DIRECTIONS FOR THIS TASK
Filter these entries down to the lines that hold the word "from", and show each of them.
BEGIN RECORDS PROVIDED
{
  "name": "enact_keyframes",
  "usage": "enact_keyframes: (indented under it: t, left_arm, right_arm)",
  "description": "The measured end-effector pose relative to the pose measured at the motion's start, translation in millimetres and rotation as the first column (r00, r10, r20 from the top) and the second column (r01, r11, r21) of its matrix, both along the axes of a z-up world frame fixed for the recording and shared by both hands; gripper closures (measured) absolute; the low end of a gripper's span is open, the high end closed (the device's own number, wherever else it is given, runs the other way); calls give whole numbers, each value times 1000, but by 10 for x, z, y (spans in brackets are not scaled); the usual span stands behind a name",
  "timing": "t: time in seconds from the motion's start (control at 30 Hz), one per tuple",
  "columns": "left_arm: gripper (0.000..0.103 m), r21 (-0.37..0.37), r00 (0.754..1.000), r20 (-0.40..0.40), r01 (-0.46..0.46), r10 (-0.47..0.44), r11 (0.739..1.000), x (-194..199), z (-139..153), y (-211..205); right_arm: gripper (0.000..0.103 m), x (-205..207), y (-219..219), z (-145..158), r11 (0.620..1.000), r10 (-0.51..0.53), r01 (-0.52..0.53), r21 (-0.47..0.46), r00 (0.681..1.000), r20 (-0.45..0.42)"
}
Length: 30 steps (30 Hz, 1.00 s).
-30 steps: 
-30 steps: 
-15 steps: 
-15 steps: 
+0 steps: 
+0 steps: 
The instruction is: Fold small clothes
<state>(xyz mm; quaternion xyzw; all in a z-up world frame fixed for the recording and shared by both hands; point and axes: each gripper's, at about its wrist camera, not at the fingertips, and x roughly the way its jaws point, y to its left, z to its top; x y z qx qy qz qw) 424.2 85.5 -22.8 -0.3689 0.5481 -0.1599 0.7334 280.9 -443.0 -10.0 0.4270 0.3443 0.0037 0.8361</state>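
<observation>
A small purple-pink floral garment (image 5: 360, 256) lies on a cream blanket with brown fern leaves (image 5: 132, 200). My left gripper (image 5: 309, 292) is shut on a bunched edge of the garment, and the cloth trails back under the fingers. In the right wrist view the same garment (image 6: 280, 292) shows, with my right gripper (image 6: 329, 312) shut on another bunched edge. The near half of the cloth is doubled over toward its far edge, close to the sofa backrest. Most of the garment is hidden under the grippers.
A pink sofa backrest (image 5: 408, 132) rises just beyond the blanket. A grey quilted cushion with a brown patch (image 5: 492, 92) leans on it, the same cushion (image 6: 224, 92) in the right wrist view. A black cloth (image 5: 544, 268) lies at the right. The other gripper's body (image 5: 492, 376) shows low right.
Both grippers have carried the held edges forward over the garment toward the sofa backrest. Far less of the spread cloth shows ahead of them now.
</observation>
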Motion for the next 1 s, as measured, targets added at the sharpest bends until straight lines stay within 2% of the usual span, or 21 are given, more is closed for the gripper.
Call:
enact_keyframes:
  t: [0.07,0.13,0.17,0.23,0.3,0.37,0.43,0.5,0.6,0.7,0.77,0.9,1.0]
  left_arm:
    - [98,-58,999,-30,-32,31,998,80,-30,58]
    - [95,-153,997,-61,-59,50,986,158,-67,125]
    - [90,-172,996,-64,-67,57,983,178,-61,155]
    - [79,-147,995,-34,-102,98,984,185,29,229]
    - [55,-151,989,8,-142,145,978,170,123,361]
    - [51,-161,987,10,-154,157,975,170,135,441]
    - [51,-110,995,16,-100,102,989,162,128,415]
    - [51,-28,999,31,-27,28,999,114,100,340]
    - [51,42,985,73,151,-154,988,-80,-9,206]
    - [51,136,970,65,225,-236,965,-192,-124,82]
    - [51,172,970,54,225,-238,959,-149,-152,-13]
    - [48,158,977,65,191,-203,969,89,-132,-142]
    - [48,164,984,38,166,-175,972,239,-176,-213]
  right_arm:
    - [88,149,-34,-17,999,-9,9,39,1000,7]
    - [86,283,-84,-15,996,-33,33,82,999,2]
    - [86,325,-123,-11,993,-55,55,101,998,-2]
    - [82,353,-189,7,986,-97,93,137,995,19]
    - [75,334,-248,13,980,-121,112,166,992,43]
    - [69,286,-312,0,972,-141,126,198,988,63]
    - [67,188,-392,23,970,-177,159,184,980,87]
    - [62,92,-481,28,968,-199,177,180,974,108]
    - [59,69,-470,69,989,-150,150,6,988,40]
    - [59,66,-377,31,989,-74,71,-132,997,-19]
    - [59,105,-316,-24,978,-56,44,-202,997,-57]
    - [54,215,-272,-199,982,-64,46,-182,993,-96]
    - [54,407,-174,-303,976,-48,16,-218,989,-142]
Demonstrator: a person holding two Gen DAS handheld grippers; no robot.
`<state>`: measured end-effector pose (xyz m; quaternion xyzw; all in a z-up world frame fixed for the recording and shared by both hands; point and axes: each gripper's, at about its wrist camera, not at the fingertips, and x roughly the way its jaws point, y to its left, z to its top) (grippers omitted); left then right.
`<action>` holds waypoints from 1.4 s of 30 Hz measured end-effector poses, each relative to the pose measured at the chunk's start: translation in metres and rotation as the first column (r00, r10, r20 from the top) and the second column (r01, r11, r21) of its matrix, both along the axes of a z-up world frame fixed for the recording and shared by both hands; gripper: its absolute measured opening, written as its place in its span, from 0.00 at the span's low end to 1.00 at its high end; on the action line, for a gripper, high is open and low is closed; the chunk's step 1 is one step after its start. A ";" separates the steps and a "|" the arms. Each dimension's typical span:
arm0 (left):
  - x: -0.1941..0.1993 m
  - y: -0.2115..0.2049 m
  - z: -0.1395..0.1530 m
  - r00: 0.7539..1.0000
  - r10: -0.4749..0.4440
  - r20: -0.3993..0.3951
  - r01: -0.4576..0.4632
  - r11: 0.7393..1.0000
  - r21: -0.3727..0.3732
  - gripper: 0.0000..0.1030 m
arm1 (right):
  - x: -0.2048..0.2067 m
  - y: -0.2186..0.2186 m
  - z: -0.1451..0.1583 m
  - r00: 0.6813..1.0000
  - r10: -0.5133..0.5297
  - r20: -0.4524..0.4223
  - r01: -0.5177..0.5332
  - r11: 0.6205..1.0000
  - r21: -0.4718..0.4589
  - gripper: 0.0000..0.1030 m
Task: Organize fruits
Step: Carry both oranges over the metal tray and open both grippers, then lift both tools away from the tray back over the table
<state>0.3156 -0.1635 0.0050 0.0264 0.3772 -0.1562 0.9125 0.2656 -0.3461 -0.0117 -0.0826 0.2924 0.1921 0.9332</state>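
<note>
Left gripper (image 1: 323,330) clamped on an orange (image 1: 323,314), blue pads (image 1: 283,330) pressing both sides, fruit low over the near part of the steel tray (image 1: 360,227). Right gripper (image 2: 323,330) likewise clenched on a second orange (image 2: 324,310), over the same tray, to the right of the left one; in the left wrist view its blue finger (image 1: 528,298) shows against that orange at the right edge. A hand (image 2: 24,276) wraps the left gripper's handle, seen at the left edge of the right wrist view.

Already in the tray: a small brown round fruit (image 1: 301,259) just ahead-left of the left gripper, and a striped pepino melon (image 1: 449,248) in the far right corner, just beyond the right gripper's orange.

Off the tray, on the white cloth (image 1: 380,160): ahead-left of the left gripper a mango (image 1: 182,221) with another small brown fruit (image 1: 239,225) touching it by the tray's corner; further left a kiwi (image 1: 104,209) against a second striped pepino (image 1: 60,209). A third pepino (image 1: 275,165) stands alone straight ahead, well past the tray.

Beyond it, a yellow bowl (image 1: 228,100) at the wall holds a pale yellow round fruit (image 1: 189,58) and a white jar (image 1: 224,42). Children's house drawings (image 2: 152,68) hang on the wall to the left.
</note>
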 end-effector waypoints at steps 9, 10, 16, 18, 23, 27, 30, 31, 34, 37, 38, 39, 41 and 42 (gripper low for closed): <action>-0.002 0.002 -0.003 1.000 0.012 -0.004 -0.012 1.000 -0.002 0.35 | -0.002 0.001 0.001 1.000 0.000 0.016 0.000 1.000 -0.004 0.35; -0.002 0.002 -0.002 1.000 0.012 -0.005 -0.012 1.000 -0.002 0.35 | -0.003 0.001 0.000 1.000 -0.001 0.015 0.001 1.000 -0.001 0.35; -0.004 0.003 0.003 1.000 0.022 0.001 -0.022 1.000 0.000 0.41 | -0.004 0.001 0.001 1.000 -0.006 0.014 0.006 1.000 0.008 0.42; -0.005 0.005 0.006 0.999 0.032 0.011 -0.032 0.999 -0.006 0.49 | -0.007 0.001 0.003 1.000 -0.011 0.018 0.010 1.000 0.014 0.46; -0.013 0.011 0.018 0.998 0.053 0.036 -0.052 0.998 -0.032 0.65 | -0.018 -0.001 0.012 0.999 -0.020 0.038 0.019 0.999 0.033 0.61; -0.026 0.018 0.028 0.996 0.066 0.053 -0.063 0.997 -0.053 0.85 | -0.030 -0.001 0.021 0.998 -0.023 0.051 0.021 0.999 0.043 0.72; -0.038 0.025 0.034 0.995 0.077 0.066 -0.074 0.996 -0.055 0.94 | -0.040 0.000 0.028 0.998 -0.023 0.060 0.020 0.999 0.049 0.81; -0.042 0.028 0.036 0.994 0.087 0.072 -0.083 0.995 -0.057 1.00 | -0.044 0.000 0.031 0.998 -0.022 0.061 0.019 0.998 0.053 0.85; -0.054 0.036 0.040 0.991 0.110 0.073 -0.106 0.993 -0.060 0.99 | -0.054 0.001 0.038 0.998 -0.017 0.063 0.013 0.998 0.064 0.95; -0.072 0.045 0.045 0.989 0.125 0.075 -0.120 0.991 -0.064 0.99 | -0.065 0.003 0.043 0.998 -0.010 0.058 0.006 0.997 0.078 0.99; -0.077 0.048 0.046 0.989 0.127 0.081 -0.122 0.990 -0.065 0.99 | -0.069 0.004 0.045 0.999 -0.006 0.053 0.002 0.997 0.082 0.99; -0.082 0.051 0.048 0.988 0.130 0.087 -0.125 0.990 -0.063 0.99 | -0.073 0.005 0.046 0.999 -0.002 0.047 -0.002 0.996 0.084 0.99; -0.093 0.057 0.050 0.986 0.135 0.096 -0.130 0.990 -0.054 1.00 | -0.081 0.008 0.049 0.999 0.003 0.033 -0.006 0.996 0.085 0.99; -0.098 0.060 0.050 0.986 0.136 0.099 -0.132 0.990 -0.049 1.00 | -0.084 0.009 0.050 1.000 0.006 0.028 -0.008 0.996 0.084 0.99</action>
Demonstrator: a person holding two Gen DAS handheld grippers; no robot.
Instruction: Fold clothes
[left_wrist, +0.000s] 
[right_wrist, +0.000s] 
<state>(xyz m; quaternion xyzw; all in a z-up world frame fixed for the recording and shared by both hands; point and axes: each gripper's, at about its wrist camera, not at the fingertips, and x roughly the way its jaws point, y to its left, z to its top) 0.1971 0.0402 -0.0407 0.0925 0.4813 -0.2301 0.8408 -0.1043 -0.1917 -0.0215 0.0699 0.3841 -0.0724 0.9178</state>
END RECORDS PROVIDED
PROBLEM SOLUTION
  "description": "The measured end-effector pose relative to the pose measured at the motion's start, translation in millimetres and rotation as the first column (r00, r10, r20 from the top) and the second column (r01, r11, r21) of its matrix, both along the axes of a z-up world frame fixed for the recording and shared by both hands; gripper closures (measured) absolute; the low end of a gripper's span is open, the high end closed (the device's own number, wherever else it is given, runs the other way); calls give whole numbers, each value times 1000, but by 10 for x, z, y (spans in brackets are not scaled); the usual span stands behind a name",
  "timing": "t: time in seconds from the motion's start (control at 30 Hz), one per tuple",
`<action>` holds waypoints from 1.4 s of 30 Hz measured end-effector poses, each relative to the pose measured at the chunk's start: translation in metres and rotation as the first column (r00, r10, r20 from the top) and the second column (r01, r11, r21) of its matrix, both along the axes of a z-up world frame fixed for the recording and shared by both hands; gripper: its absolute measured opening, written as its place in its span, from 0.00 at the span's low end to 1.00 at its high end; on the action line, for a gripper, high is open and low is closed; the chunk's step 1 is one step after its start. A ";" separates the steps and a "|" the arms. Each dimension's typical span:
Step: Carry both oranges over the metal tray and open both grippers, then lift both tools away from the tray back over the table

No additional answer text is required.